# AIM OF THE TASK
All lines between the one holding "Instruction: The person" and the end of the material below, both ends included, should be restated exactly.
DATA UNDER STUDY Block Start
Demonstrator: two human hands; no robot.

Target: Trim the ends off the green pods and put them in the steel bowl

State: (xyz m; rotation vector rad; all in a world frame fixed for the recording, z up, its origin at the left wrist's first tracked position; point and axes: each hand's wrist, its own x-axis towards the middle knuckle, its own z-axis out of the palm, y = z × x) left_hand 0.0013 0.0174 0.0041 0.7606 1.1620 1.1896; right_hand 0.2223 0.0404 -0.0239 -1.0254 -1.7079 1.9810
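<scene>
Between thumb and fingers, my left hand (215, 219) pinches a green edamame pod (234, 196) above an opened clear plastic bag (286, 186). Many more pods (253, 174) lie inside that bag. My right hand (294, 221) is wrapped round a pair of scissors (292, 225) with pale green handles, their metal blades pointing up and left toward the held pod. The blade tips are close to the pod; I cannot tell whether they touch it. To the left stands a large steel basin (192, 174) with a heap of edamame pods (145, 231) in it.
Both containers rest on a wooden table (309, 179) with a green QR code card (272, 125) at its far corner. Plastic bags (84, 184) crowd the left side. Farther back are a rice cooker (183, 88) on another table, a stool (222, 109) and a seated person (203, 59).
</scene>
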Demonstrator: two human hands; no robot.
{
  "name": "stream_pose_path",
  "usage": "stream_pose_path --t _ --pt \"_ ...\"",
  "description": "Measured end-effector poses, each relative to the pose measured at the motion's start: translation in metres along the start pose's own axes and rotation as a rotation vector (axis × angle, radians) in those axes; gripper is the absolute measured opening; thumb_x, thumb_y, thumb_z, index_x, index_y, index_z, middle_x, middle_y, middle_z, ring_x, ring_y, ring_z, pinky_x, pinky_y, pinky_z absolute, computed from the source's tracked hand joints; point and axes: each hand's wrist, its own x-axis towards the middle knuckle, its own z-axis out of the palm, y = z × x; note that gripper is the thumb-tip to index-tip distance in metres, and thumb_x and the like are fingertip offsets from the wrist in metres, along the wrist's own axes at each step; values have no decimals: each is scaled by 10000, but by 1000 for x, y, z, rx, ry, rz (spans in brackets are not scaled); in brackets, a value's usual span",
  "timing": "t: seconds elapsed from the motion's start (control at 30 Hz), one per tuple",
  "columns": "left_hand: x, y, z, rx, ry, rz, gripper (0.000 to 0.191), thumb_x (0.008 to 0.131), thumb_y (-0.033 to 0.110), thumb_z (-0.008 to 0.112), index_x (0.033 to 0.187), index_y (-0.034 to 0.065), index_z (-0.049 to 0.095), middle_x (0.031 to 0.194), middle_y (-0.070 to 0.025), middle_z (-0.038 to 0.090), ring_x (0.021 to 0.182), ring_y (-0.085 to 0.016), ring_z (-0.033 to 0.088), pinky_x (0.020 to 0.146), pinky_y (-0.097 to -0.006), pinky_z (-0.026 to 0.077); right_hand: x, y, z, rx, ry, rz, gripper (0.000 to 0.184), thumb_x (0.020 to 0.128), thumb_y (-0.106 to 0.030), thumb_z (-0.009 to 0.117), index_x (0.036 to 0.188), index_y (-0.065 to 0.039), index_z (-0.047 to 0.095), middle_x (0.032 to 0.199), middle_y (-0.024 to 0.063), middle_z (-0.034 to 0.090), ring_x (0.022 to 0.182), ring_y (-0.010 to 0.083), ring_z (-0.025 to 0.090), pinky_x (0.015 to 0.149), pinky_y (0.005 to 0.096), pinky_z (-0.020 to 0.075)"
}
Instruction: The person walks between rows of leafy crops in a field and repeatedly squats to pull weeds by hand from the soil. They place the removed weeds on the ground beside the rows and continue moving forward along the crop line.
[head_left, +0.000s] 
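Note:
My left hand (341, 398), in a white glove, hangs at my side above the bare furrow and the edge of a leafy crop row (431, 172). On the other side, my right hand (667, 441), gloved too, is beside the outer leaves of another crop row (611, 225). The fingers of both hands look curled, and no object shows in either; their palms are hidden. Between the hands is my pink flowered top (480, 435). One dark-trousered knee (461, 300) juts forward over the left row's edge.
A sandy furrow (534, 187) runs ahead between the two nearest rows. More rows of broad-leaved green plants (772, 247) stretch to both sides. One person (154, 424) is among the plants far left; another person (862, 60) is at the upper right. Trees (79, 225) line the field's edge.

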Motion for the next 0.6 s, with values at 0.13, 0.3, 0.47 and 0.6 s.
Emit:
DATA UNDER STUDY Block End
# TASK SOLUTION
Instruction: The person walks between rows of leafy crops in a field and repeatedly squats to pull weeds by hand from the soil. They place the removed weeds on the ground beside the rows and continue moving forward along the crop line.
[head_left, +0.000s] 
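Note:
My left hand (341, 398), in a white glove, hangs at my side above the bare furrow and the edge of a leafy crop row (431, 172). On the other side, my right hand (667, 441), gloved too, is beside the outer leaves of another crop row (611, 225). The fingers of both hands look curled, and no object shows in either; their palms are hidden. Between the hands is my pink flowered top (480, 435). One dark-trousered knee (461, 300) juts forward over the left row's edge.
A sandy furrow (534, 187) runs ahead between the two nearest rows. More rows of broad-leaved green plants (772, 247) stretch to both sides. One person (154, 424) is among the plants far left; another person (862, 60) is at the upper right. Trees (79, 225) line the field's edge.
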
Motion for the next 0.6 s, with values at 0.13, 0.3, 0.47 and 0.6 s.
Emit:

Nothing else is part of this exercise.